At a glance
WHAT IT’S REALLY ABOUT
Iliza and Rogan on comedy, con artists, LA chaos, and authenticity
- Joe Rogan and comedian Iliza Shlesinger have a long-form, freewheeling conversation that jumps from stand-up comedy and Hollywood to power grids, homelessness, and the psychology of lying. Iliza recounts in detail the real relationship scam that inspired her Netflix movie *Good on Paper*, including how a man fabricated his Yale degree and his mother’s cancer to win her over. They dissect the realities of building a career in comedy, the tradeoffs of living in LA versus leaving, and how podcasts, stand-up, and independence let comics avoid executive gatekeeping.

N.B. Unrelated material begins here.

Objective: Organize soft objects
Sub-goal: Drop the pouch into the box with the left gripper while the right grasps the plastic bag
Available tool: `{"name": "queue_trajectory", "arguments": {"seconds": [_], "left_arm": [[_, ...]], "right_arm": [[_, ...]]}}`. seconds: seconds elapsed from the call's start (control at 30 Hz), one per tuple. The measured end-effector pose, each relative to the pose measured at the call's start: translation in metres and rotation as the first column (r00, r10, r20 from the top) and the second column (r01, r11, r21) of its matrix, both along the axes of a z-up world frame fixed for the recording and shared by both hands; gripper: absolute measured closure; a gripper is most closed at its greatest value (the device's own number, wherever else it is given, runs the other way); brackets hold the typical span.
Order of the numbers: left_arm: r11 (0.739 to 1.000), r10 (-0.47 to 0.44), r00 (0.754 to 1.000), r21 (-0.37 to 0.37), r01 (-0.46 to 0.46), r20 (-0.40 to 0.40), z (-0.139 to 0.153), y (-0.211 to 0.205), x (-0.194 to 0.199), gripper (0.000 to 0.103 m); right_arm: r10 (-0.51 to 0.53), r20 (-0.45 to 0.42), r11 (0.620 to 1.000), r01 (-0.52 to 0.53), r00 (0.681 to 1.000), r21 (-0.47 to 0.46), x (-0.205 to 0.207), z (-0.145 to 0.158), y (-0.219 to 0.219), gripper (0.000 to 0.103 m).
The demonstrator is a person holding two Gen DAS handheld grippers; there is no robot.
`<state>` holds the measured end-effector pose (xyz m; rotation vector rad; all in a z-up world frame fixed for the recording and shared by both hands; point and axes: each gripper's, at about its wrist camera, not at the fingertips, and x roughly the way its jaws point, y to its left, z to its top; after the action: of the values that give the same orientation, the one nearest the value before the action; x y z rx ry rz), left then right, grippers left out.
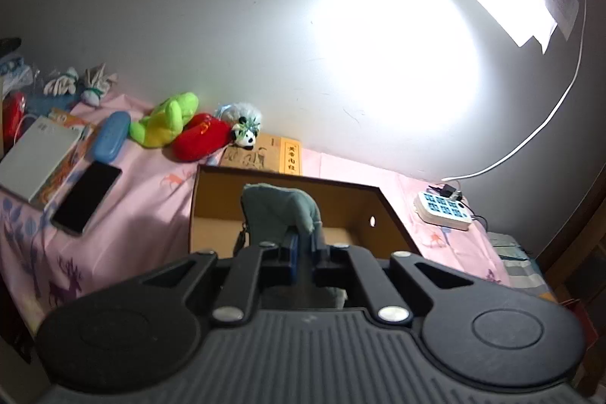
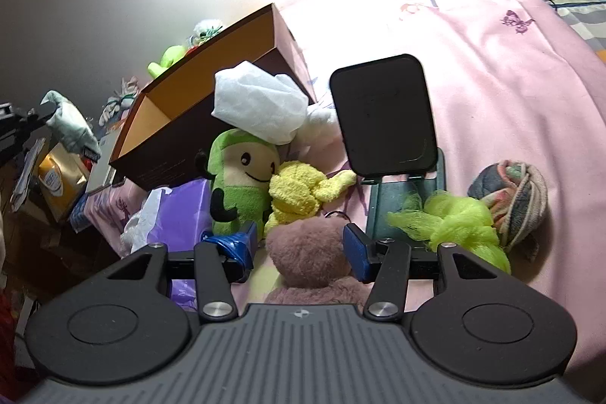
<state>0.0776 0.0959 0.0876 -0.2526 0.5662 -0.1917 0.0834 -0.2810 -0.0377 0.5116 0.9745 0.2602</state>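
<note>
Currently the left gripper [image 1: 301, 245] has its fingers pinched on a grey-green soft cloth toy [image 1: 282, 211], held up in front of the open brown cardboard box [image 1: 212, 199] on the pink bedsheet [image 1: 151, 192]; the box lies straight ahead, just beyond the fingers. Right gripper [image 2: 303, 247] fingers are spread, straddling a mauve plush bear head [image 2: 306, 252] that sits between them, near edge of the bed; I can't tell whether the pads touch it. Bear's long axis seems to run toward the camera. Box is far-left of the right gripper. Likely next: drop the cloth toy in, then close on the bear.
</note>
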Motion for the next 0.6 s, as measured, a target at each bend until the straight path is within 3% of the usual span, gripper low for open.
{"name": "queue_trajectory", "arguments": {"seconds": [0.1, 0.3, 0.6], "left_arm": [[0.999, 0.005, 1.000, 0.040, -0.004, -0.016, -0.008, -0.010, 0.050, 0.103], [0.988, 0.031, 0.992, 0.154, -0.011, -0.125, -0.054, -0.022, 0.131, 0.103], [0.965, 0.114, 0.949, 0.259, -0.035, -0.294, -0.115, -0.026, 0.196, 0.099]], "right_arm": [[-0.063, 0.006, 0.998, 0.063, 0.998, -0.009, -0.007, 0.001, -0.008, 0.068], [-0.198, 0.005, 0.980, 0.198, 0.980, -0.014, -0.021, -0.001, -0.024, 0.068], [-0.289, -0.012, 0.957, 0.289, 0.957, -0.026, -0.028, -0.003, -0.031, 0.068]]}}
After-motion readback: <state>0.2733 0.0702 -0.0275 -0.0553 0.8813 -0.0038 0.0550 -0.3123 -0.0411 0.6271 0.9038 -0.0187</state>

The episode also digs into social-media-driven outrage, body image pressures, plastic surgery, and the strange ways people curate identities online.
IDEAS WORTH REMEMBERING
5 ideasBuild multiple lanes for your career to reduce risk.

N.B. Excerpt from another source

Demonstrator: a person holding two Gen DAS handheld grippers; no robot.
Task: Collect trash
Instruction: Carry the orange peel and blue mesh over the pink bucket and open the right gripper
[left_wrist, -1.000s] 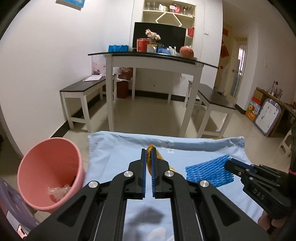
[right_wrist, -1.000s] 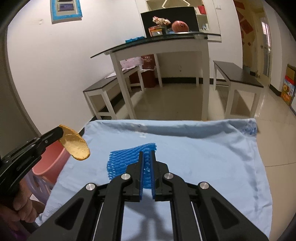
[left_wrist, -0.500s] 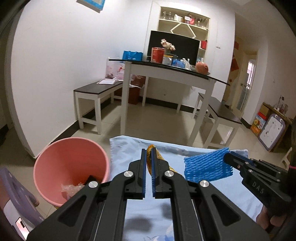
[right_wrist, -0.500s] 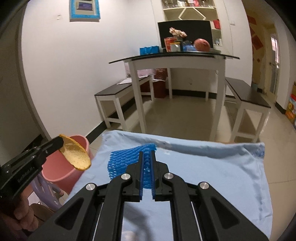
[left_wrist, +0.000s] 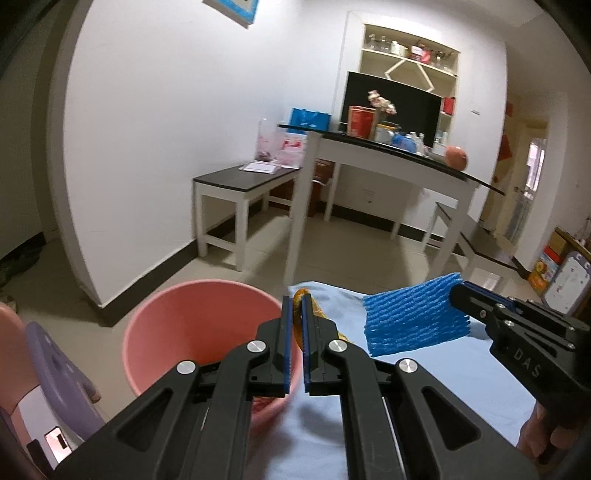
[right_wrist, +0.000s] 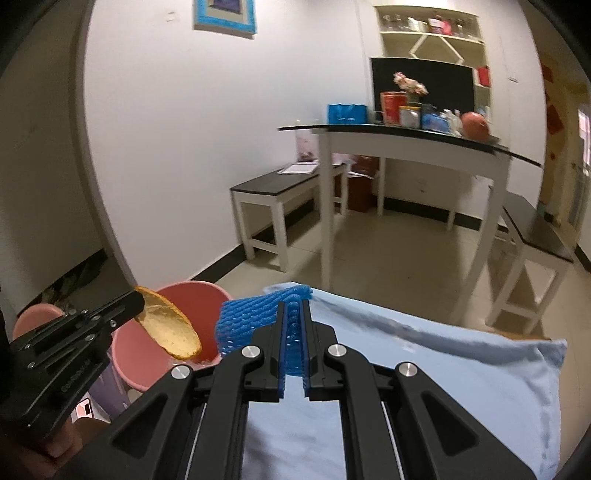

Iliza and Rogan both stress always having several projects (stand-up, podcasts, movies, UFC, etc.) so when one lane stalls, others keep momentum and emotional investment spread out.
If you want mainstream acting work, proximity to Hollywood still matters.

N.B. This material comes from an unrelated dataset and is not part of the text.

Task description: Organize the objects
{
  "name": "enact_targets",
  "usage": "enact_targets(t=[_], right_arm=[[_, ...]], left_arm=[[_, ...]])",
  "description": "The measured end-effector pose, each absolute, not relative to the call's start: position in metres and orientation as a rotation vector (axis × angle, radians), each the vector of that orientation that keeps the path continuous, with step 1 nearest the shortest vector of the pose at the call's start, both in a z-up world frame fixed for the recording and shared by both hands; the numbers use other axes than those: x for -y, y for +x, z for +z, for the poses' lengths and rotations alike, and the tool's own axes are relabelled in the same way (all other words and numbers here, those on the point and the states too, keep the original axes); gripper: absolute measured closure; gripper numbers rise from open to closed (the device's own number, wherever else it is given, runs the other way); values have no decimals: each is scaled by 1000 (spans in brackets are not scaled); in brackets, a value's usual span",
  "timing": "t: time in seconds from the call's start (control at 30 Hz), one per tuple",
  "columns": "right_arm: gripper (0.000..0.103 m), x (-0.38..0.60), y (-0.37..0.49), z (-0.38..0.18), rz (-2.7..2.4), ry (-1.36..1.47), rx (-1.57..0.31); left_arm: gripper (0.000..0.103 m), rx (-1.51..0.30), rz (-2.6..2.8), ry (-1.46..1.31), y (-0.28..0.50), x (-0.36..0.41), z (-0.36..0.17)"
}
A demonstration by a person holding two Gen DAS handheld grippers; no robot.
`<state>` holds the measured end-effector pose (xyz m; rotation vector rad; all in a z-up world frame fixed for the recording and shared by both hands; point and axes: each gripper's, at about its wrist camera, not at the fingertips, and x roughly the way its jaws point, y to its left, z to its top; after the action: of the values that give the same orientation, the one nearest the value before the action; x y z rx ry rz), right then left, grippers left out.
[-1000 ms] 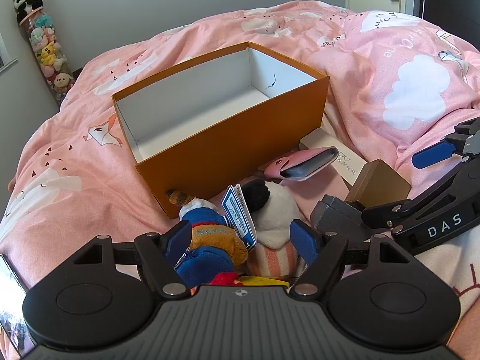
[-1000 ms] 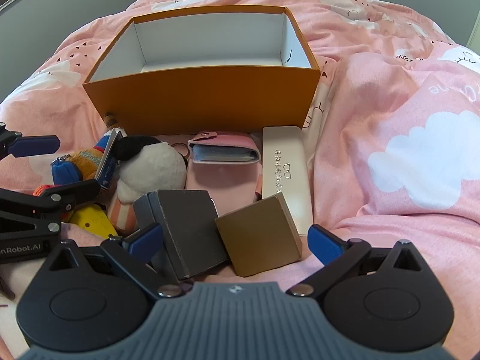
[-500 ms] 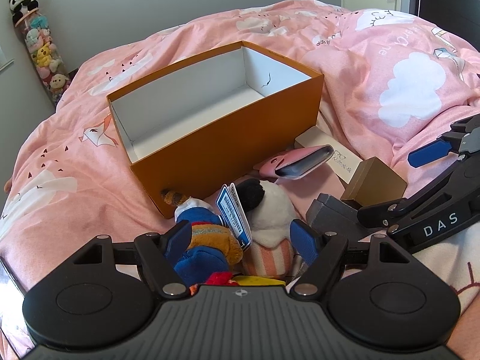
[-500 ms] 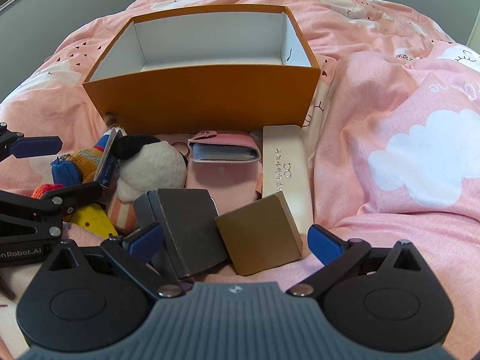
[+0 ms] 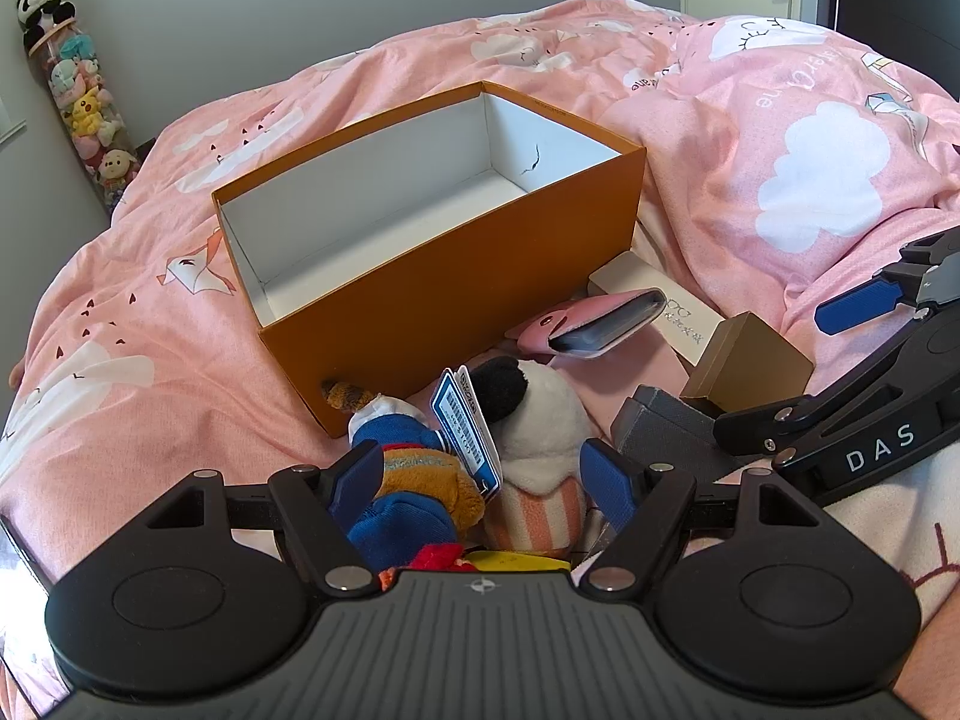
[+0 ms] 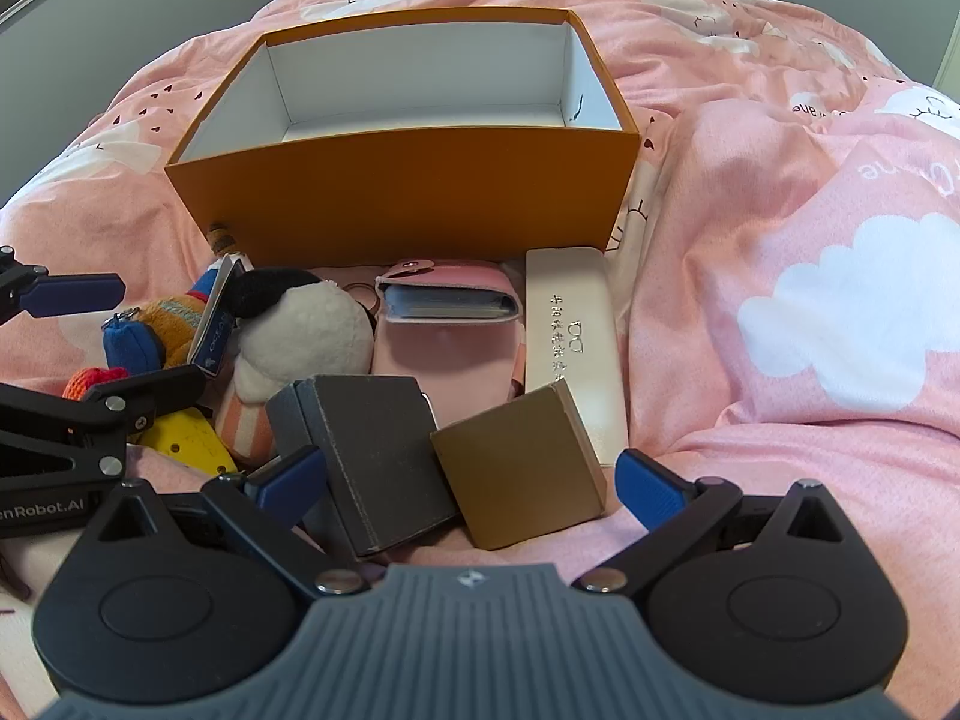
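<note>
An empty orange box with a white inside stands on the pink duvet. In front of it lie a blue-and-orange plush doll, a white plush with a black top, a pink card wallet, a cream glasses case, a grey box and a gold box. My left gripper is open around the two plush toys. Open too, my right gripper straddles the grey and gold boxes.
The rumpled pink duvet rises in a fold to the right of the box. A tall clear tube of small plush toys stands by the grey wall at the far left. A yellow item lies under the left gripper.
The left wrist view has pulled back and risen a little, so the box and toys sit lower in it. The right gripper and all objects stay put.
</note>
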<state>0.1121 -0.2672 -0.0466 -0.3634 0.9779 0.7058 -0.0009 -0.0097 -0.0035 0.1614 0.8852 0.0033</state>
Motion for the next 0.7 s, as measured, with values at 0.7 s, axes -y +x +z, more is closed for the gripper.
enact_targets(t=[0.7], right_arm=[[5,257,121,-39,792,-388,-984]], left_arm=[[53,-920,-87,-27,7,-19,3]])
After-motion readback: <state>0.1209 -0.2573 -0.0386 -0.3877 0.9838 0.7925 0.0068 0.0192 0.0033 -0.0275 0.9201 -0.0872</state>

They argue that for those who want acting and traditional TV/film roles, LA’s in-person meetings, auditions, and serendipitous contacts are hard to replace by moving to cheaper, calmer cities.
For stand-up comics, podcasts are now a primary growth engine.
Rogan lists multiple comics whose podcasts dramatically grew their ticket sales, framing podcasting as the most powerful modern promotional tool—provided you put in consistent, focused work and still have a strong live act.
Con artists succeed by lying just enough within the realm of the plausible.
In Iliza’s relationship story, the lies (Yale, Skull & Bones, mom’s cancer) were grounded in believable details and delivered over time, making them harder to detect and more emotionally devastating.
LA’s homelessness problem is structurally incentivized, not just mismanaged.
They discuss how billions are spent and large salaries paid to administrators while conditions worsen, suggesting a system that “farms” homelessness rather than solves it, because too many jobs depend on the problem existing.
WORDS WORTH SAVING
5 quotesThe odds of anything happening in this career are less than zero, so the more things you try to do at once, the less painful it is when something doesn’t go.
— Iliza Shlesinger
The reason why I can’t have anybody tell me what to do is they would’ve never let me do it this way.
— Joe Rogan
All the things that he didn’t lie about were the things that I actually valued the most. You cannot fake intelligence, you cannot fake sense of humor.
— Iliza Shlesinger
They’re farming homeless people. This is an industry that spends hundreds of millions of dollars, employs a lot of people, and never actually fixes homelessness.
— Joe Rogan (paraphrasing a friend’s observation)
It should always be easy. A man will move a mountain to see a girl that he likes.